Veverka and Holý examine the relationship between television advertisement and internet activity. If an ad is shown at 9:00 p.m., does that drive a spike in internet searches, and perhaps purchases, in the following hour? Their analysis uses kernel smoothing to account for time-of-day and seasonal effects, and random forests to measure the impact of ad position, TV channel, and other explanatory variables.

Online markets also arise in the paper by Hirose, Daigaku, and Gakubu. They studied Japanese resale regulations during the pandemic, when people were tempted to buy up and resell anhydrous ethanol, used for disinfection. People are complex, as are laws governing profiteering and hoarding, but the paper finds interesting insights that should inform future market control.

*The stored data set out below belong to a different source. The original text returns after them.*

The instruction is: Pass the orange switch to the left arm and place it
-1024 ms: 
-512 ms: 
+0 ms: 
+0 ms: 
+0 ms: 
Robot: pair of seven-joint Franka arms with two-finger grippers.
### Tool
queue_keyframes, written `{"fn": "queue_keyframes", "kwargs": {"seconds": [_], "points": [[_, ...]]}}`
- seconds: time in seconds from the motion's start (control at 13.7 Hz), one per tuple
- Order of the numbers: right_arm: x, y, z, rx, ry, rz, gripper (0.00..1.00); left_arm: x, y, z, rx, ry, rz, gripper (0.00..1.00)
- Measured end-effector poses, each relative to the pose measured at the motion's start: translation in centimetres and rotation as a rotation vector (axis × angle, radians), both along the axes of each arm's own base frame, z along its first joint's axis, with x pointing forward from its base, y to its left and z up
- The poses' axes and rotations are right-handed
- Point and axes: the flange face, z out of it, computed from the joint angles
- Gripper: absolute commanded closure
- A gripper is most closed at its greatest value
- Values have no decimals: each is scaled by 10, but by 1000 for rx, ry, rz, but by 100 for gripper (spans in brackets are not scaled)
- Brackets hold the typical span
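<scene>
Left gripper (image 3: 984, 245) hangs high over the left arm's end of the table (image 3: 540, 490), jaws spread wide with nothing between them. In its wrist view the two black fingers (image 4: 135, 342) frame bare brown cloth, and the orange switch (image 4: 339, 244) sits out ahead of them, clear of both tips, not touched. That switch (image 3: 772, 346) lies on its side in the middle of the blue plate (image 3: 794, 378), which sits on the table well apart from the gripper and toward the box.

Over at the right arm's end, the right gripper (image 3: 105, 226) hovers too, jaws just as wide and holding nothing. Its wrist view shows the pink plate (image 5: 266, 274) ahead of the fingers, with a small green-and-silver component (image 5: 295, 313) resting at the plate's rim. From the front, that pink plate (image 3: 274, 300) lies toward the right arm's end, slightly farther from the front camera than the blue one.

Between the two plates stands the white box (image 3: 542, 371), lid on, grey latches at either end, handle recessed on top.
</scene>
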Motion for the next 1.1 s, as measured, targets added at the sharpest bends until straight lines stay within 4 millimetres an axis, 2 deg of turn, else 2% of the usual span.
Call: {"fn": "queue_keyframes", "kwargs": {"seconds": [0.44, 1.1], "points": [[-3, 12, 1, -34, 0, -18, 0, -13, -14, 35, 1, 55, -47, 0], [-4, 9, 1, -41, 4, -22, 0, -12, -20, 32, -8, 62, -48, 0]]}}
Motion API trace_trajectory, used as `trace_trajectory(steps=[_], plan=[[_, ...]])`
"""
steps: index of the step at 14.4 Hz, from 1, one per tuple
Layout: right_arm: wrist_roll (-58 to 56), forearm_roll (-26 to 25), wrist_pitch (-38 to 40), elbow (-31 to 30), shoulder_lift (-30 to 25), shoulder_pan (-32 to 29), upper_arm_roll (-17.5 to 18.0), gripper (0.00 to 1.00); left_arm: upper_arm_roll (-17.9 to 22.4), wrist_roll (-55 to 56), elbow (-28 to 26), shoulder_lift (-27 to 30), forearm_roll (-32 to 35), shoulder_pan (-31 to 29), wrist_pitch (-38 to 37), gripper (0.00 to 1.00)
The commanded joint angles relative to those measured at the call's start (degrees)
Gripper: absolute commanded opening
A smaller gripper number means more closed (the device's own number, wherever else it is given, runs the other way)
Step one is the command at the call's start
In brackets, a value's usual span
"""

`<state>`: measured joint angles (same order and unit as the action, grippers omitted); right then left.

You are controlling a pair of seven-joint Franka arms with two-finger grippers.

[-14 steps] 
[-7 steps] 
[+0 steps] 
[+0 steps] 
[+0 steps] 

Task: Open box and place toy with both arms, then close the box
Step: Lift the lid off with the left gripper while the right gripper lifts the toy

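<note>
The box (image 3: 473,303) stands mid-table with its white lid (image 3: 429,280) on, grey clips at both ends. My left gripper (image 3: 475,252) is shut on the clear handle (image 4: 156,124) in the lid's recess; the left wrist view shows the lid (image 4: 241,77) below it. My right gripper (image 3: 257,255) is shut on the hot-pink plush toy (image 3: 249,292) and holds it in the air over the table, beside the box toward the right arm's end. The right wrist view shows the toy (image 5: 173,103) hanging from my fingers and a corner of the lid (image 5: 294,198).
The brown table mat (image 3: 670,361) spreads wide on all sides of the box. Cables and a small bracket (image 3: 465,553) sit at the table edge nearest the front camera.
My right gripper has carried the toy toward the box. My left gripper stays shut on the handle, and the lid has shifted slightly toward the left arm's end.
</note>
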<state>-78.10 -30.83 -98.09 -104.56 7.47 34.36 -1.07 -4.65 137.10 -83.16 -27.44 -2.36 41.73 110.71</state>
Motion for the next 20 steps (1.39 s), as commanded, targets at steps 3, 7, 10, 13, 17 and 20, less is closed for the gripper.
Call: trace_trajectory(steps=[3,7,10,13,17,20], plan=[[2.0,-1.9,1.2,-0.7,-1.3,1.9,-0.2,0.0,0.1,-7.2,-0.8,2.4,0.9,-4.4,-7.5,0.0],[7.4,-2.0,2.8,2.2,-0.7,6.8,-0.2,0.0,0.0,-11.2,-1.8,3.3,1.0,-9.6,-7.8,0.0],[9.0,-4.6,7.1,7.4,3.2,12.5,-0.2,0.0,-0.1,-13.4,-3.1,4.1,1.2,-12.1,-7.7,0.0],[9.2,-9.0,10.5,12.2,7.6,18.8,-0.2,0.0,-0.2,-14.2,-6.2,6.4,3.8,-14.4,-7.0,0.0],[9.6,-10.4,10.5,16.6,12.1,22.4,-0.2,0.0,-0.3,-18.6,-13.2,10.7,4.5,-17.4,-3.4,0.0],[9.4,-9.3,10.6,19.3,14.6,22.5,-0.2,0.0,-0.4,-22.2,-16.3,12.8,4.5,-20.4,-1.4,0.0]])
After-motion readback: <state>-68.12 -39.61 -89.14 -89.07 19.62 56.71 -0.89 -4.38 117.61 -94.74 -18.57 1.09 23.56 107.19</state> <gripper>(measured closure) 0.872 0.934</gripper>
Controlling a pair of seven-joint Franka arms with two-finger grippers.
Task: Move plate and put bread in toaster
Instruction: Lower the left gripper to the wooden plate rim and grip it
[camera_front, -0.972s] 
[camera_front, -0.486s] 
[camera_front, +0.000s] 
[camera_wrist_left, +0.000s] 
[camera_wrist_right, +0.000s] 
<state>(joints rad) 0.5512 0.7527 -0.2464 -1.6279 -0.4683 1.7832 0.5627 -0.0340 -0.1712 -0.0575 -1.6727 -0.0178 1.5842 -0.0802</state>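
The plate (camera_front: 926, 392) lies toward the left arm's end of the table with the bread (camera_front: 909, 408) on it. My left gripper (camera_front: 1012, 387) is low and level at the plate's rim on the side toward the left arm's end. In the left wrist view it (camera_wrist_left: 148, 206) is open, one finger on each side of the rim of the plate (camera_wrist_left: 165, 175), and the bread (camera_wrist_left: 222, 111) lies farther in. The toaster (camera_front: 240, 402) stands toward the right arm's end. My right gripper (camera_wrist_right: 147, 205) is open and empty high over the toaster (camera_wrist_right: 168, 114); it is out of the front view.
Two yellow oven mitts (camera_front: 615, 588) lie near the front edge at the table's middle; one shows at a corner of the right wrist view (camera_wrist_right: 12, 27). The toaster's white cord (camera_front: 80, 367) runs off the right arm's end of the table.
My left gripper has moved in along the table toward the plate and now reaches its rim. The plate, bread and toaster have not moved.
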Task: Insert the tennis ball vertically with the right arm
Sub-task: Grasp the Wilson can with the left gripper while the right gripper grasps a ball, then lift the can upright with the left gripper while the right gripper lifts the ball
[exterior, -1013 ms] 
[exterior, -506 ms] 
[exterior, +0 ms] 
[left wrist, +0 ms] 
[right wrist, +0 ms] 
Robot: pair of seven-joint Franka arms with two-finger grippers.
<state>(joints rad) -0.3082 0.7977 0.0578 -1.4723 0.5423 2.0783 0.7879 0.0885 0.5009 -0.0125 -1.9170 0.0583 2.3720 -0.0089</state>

The paper of Zito, Greaves, Soriano, and Richardson examines North Star metrics and online experimentation. They address critical issues such as the low sensitivity of the metrics and short- and long-term differences. Applying multi-objective optimization, the authors propose a Pareto optimal proxy metrics method which simultaneously optimizes prediction accuracy and sensitivity. Experimenting with a large industrial recommendation system, the authors found proxy metrics to be eight times more sensitive than North Star metrics.

Hierarchical time series forecasting is examined by Cabreira, Silva, Cordeiro, Tolentino, Carbo-Bustinza, Rodrigues, and López-Gonzales. The important problem of electricity consumption in the Brazilian industrial sector is studied by matching bottom-up, top-down, and optimal combination approaches with three predictive models: exponential smoothing, Box and Jenkins, and Long Short-Term Memory. The bottom-up approach showed the highest forecasting accuracy via neural networks, enabling useful short-term projections of electricity consumption.

The paper by Zhang, Kyo, Hachiya, and Noda models the shapes of Chinese yams, so that automated cutting machines can carve them up to serve as seeds more efficiently. The primary tool is a remarkably sophisticated Bayesian linear model, and an empirical comparison shows the superior performance of their proposed technique.

The paper by Gabauer, Gupta, Karmakar, and Nielsen uses data of gold returns from G7 and BRICS stock markets, the Log-Periodic Power Law Singularity (LPPLS) model, and the Multi-Scale LPPLS Confidence Indicators (MS-LPPLS-CIs) to characterize positive and negative bubbles at different time scales, with the aim of forecasting weekly gold returns. The authors found that the MS-LPPLS-CIs, particularly when both positive and negative bubbles indicators are considered simultaneously, can accurately forecast gold returns in the short- to medium-term.

The article by Banks and Li discusses how statisticians need to adapt to contribute to the new business model suggested by the so-called knowledge economy, with particular emphasis upon computational advertising, autonomous vehicles, large language models, and operations management. The authors found that many of our old tools are still relevant, even as the new problem space poses fresh research challenges for our economic and educational systems.

In the paper of Faddy, Yang, McClean, Donnelly, Khan, and Burke, the authors propose a new mixture model to represent task duration data and duration heterogeneity. The approach comprises gamma, uniform, and exponential distributions that allow for both peaked and flatter components, providing a general framework for constructing multimodal, skewed, and long-tailed probability distributions. To illustrate, the authors apply the new methodology to hospital billing data sets and automated test data from a telecom company.

Finally, feature selection for stock movement direction prediction using sparse support vector machine is addressed by Miao, Wu, Cai, Fu, Zheng, and Wang. The authors propose a new sparse SVMs framework based on the recursive feature elimination combined with the ReliefF algorithm, and a new filter algorithm that can capture relevant features individually and feature interactions simultaneously.